Security Testing

welcome,

As installation and usage instructions are quite important for us to review, please take a moment to make your project page follow the tips for a great project page. Also make sure your README.txt follows the guidelines for in-project documentation.

while waiting for an in-depht review of your module you can start out fixing some coding style issues detected by automated tools:
http://ventral.org/pareview/httpgitdrupalorgsandboxudaksh1611500git

There is still a master branch, make sure to set the correct default branch: http://drupal.org/node/1659588 . Then remove the master branch, see also step 6 and 7 in http://drupal.org/node/1127732

We do really need more hands in the application queue and highly recommend to get a review bonus so we can come back to your application sooner.

regards

please get a review bonus first. Then try to fix issues raised by automated review tools and set this back to "needs review".

Really well written, readable code. Kudos :)
Need to devote more time for in-depth review, yet the first look of the module is clean and nicely done.

However, I would suggest to go through the naming of form elements again. http://drupal.org/coding-standards#naming.
Its always good to prefix them with your module name, esp. the global variables.
e.g.
$form['location'] (#90 .module) is quite general while $form['mybutton1'] (#95, .module file) is quite vague.
Also better rename menu.inc to security_testing_menu.inc.

Leaving the application in NR status. Hope to see more reviewers chip in.

Wow, this looks very promising. This review is just a code review and a cursory one at that. This module need several reviewers because there's a lot to take in.

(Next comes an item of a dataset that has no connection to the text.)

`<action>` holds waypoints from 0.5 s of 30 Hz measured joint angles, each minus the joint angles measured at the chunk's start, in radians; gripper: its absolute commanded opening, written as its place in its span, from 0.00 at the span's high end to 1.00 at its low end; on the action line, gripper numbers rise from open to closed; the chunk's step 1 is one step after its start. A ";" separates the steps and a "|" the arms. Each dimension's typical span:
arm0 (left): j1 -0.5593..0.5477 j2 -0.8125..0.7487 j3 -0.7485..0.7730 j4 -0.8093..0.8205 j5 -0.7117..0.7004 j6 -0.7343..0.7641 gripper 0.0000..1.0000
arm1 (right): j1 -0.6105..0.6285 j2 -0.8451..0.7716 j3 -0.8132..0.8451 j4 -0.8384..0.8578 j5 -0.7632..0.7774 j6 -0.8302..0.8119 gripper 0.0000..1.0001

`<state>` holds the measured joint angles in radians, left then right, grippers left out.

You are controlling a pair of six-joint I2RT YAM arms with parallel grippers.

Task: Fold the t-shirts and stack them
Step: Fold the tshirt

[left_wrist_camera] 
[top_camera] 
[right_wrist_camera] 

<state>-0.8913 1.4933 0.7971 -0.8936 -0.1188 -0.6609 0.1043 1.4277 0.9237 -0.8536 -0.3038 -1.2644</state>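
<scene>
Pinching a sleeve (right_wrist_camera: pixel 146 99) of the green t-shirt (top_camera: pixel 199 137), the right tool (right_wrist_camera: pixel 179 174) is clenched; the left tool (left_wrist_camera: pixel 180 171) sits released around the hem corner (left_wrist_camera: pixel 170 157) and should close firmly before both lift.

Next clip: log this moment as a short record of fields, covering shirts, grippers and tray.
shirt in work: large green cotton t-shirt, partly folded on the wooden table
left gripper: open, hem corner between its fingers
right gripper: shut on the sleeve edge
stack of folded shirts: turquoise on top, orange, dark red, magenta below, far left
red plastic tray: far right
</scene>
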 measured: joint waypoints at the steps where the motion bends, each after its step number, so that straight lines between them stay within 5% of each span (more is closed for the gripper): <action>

I've included corrections for some spelling mistakes and comments on readability of variable names. They are not that critical, but I include them as a help if you want it (and my list is probably not complete). Also, I'm new to reviewing so I might go way overboard in some cases. They are not hard recommendations, and I would welcome some comments on my comments as I would learn from it as well.

security_testing.info:

dependencies should be listed (http://drupal.org/node/542202) like this:
dependencies[] = panels

You could also consider adding a link to the config screen in the info files as well like this:
configure = admin/config/content/example

security_testing.install:

Very sparsely commented, but the code is easy to follow so I guess it's ok.

security_testing.module:

Perhaps you should consider making your own set of permissions?

line 104: one to many "from"

line 113: consider adding warning type. I think 'warning' would be appropiate in this case.

line 145-147: you're making some assumptions here that I'm not sure will always work. You're combining all the source files into one big file, remove all instances of '< ?php' and adds a new '< ?php' at the top. Perhaps add a str_replace for '? >' as well? They shouldn't be there... but they might, and that would ruin the php flow.

line 218 and elsewhere: you might want to consider using drupal_basename instead of basename, check this one: http://api.drupal.org/api/drupal/includes!file.inc/function/drupal_basen...

line 273: these two listS (plural), nitpicking, I know ;)

line 323: you're using count($x) inside a for loop. For big $x this can be a performance bottleneck since count($x) is calculated each iteration. Consider adding a $counter before the loop and iterate using that. (Like you're doing on line 335). There are more of these, search for "< count(".

line 355: been -> being

line 450: function security_testing_get_all_callbacks() does a lot of stuff and would benefit from a bit more commenting. Optionally you could consider renaming the variables in lines 487-489 to $check1.. $check3

line 539: Not 100% sure but I think functions should not use camelCase: security_testing_functionCalls() (http://drupal.org/node/1801276)

lines 574->: consider nameng variables more ... describably? $ite, $itemm and $nnode doesn't immediately tell me what they contain making it hard to read since I new to double back once in a while to check "what did that variable containt"?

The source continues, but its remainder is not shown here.